What you are asked to do: All of the records below are to be output exactly; no image belongs in the result.

(Stored entries)
<<<<

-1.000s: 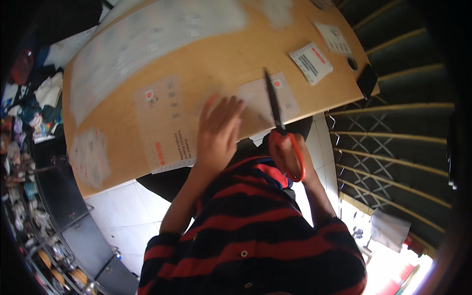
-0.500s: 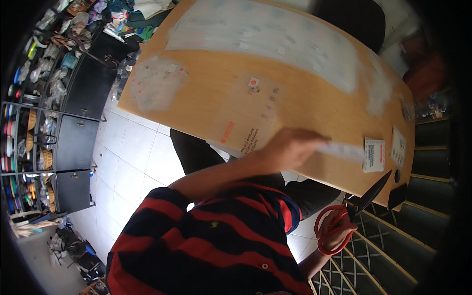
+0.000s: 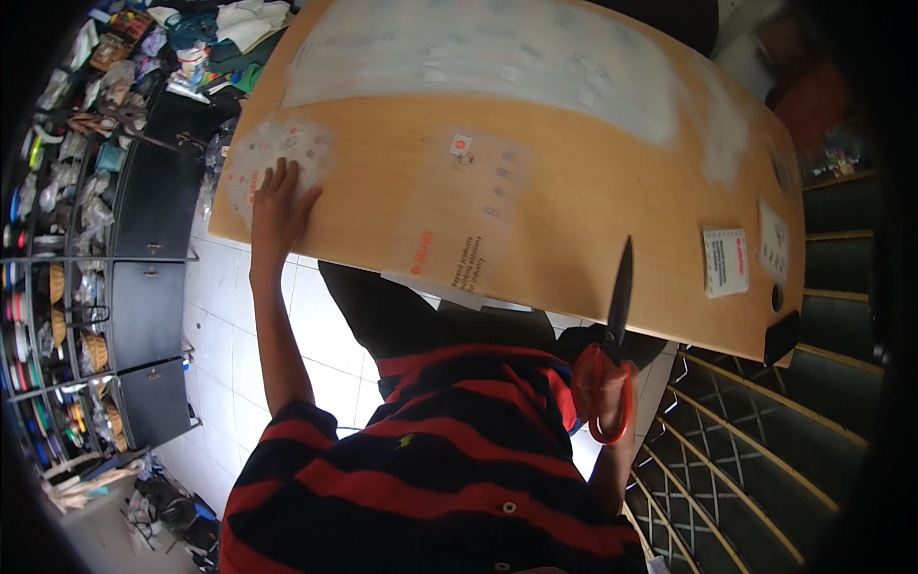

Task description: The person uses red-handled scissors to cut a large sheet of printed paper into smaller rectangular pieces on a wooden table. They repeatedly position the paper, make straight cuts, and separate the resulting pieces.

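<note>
My left hand (image 3: 279, 206) lies with fingers spread on a pile of clear printed plastic pieces (image 3: 292, 148) at the left end of the wooden table (image 3: 574, 230). My right hand (image 3: 617, 378) grips scissors (image 3: 604, 387) by their red handles, near the table's front edge. Their dark blades point up and look closed together. Between the hands, a clear plastic sheet (image 3: 478, 201) with red and black print lies flat and reaches the front edge.
Large translucent sheets (image 3: 478, 62) cover the table's far side. A white printed piece (image 3: 727, 263) and another (image 3: 773, 239) lie at the right end, near a round hole (image 3: 776, 298). Black cabinets (image 3: 151, 301) and loaded shelves stand left. A metal lattice gate (image 3: 736, 430) stands right.
My left hand has swung from the right-hand part of the table, where it held a blurred pale strip, to the left pile. The scissors have moved left and turned more upright.
</note>
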Demonstrator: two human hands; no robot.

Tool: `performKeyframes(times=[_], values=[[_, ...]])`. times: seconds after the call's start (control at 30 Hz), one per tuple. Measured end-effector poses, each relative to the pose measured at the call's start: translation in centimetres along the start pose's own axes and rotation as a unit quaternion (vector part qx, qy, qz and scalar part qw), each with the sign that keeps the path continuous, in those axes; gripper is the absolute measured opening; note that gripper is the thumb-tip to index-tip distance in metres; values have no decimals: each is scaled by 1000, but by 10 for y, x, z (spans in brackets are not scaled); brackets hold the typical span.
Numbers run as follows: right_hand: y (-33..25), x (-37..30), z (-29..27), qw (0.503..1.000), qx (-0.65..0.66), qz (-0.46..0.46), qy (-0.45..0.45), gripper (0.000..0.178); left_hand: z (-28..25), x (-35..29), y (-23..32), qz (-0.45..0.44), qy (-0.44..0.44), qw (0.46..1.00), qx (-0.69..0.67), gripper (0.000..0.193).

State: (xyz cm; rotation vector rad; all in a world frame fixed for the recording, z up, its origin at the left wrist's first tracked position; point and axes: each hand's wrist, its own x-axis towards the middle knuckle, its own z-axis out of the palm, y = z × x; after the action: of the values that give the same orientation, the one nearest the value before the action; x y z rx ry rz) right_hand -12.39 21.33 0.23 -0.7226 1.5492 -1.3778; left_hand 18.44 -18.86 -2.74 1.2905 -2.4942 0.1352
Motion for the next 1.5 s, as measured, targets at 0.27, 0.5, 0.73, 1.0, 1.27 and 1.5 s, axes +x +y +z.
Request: performKeyframes(times=[0.27,0.5,0.73,1.0,1.27,1.5], values=[[1,0,19,995,-88,36,-32,83,-16,-7,74,92,-24,979,-179,38],[8,-11,26,980,-66,165,-86,31,-26,-14,187,198,-158,941,-225,40],[8,-35,8,971,-125,149,-137,18,1,-11,242,228,-98,931,-266,40],[8,-62,8,977,-107,134,-126,39,-8,-51,215,294,-72,893,-333,34],[6,-56,24,985,-60,139,-84,61,13,-66,241,288,28,875,-388,25],[13,-50,18,982,-74,152,-83,59,8,-64,251,265,17,888,-376,20]])
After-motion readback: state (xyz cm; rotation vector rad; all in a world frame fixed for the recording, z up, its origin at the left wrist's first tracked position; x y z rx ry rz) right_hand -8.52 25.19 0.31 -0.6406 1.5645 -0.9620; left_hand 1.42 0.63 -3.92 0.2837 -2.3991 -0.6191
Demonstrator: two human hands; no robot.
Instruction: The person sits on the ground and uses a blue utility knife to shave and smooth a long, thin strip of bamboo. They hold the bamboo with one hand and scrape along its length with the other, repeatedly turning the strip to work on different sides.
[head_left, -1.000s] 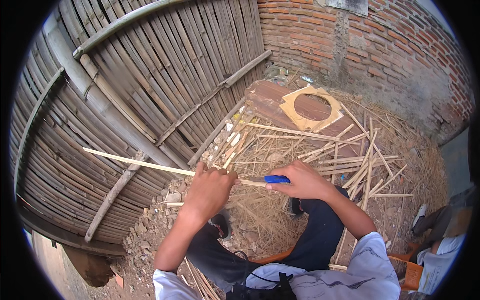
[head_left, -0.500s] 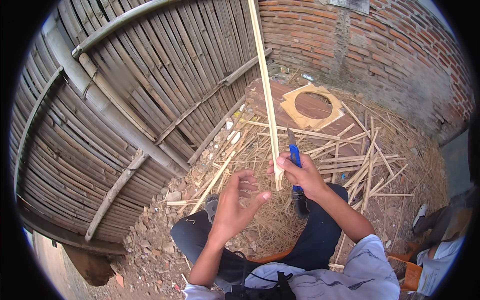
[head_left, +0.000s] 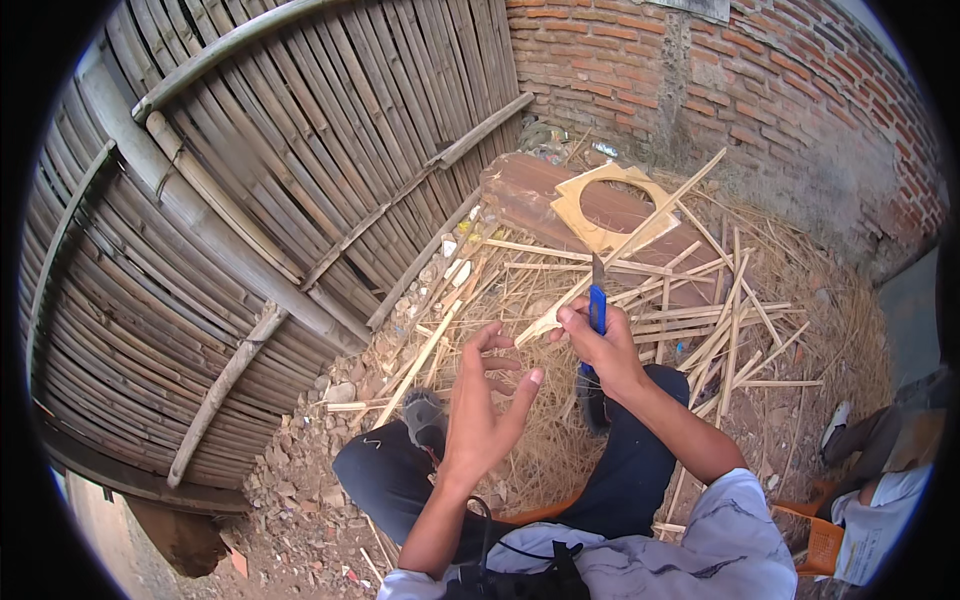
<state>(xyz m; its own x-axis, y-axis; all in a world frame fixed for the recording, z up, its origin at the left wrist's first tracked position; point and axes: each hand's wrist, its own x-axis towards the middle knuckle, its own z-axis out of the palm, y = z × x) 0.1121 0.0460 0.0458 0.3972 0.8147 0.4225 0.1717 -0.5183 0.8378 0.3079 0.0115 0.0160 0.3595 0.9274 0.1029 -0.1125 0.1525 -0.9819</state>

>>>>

Exercise response:
-1.000s: 
-0.500s: 
+0.000s: 

Task description: The person uses red-handled scissors to cut a large sheet of printed paper into smaller rectangular pieces on a wooden table. They repeatedly position the paper, make straight cuts, and separate the resulting pieces.

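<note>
My left hand (image 3: 279, 206) lies with fingers spread on a pile of clear printed plastic pieces (image 3: 292, 148) at the left end of the wooden table (image 3: 574, 230). My right hand (image 3: 617, 378) grips scissors (image 3: 604, 387) by their red handles, near the table's front edge. Their dark blades point up and look closed together. Between the hands, a clear plastic sheet (image 3: 478, 201) with red and black print lies flat and reaches the front edge.
Large translucent sheets (image 3: 478, 62) cover the table's far side. A white printed piece (image 3: 727, 263) and another (image 3: 773, 239) lie at the right end, near a round hole (image 3: 776, 298). Black cabinets (image 3: 151, 301) and loaded shelves stand left. A metal lattice gate (image 3: 736, 430) stands right.
My left hand has swung from the right-hand part of the table, where it held a blurred pale strip, to the left pile. The scissors have moved left and turned more upright.
</note>
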Demonstrator: two human hands; no robot.

Tool: `performKeyframes(times=[_], values=[[_, ...]])`. times: seconds after the call's start (control at 30 Hz), one per tuple. Measured end-effector poses, each relative to the pose measured at the call's start: translation in centimetres along the start pose's own axes and rotation as a unit quaternion (vector part qx, qy, qz and scalar part qw), each with the sign that keeps the path continuous, in those axes; gripper is the absolute measured opening; note that gripper is the thumb-tip to index-tip distance in metres; values have no decimals: each is scaled by 1000, but by 10 for y, x, z (spans in brackets are not scaled); brackets hold the typical span.
Numbers run as follows: right_hand: y (-33..25), x (-37..30), z (-29..27), qw (0.503..1.000), qx (-0.65..0.66), qz (-0.46..0.46), qy (-0.45..0.45), gripper (0.000..0.178); left_hand: z (-28..25), x (-35..29), y (-23..32), qz (-0.45..0.44), qy (-0.44..0.44), qw (0.46..1.00), qx (-0.69..0.67), gripper (0.000..0.193).

State: (xyz cm; rotation vector rad; all in a world frame fixed for the recording, z up, its origin at the left wrist's first tracked position; point and axes: each hand's wrist, its own x-axis towards the middle knuckle, its own z-axis out of the palm, y = z × x; after the action: of the values that give the same orientation, the one nearest the value before the action; x y z rx ry rz) right_hand -12.39 21.33 0.23 -0.7226 1.5492 -1.3778; left_hand 18.44 -18.86 -2.74 1.2905 -2.4942 0.1352
Motion for the next 1.5 s, as measured, targets at 0.27, 0.5, 0.73, 1.0, 1.27 and 1.5 s, axes +x +y +z.
Request: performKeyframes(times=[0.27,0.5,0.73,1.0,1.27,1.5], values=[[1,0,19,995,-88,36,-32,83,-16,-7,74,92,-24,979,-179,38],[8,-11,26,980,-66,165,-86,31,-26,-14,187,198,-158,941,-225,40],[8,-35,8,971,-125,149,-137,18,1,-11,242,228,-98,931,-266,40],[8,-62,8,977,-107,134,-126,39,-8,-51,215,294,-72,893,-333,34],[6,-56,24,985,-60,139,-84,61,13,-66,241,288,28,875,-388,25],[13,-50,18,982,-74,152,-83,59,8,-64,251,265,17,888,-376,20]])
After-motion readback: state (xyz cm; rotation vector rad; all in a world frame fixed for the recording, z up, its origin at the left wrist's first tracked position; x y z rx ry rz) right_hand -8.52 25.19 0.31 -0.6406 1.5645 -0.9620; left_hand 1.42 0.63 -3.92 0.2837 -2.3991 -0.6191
Demonstrator: two human hands; no robot.
Instruction: The person sits on the ground and uses a blue utility knife to shave and smooth a long, thin strip of bamboo. They hold the bamboo with one hand and scrape along its length with the other, repeatedly turning the strip to work on different sides.
[head_left, -1.000s] 
[head_left, -0.500s] 
[head_left, +0.000s] 
<state>(xyz m; its own x-axis, y-axis; all in a world frame fixed for the recording, z up, its origin at the left wrist's first tracked position; point and axes: each hand's wrist, its own x-axis towards the middle knuckle, its own z-axis out of the palm, y = z × x) 0.1121 0.0460 0.0458 0.3972 0.8147 0.4225 0.1717 -0.5183 0.8378 0.3079 0.0115 0.0160 0.3595 0.9274 0.1029 -0.1125 0.1525 -0.9819</state>

This exercise has now been finished.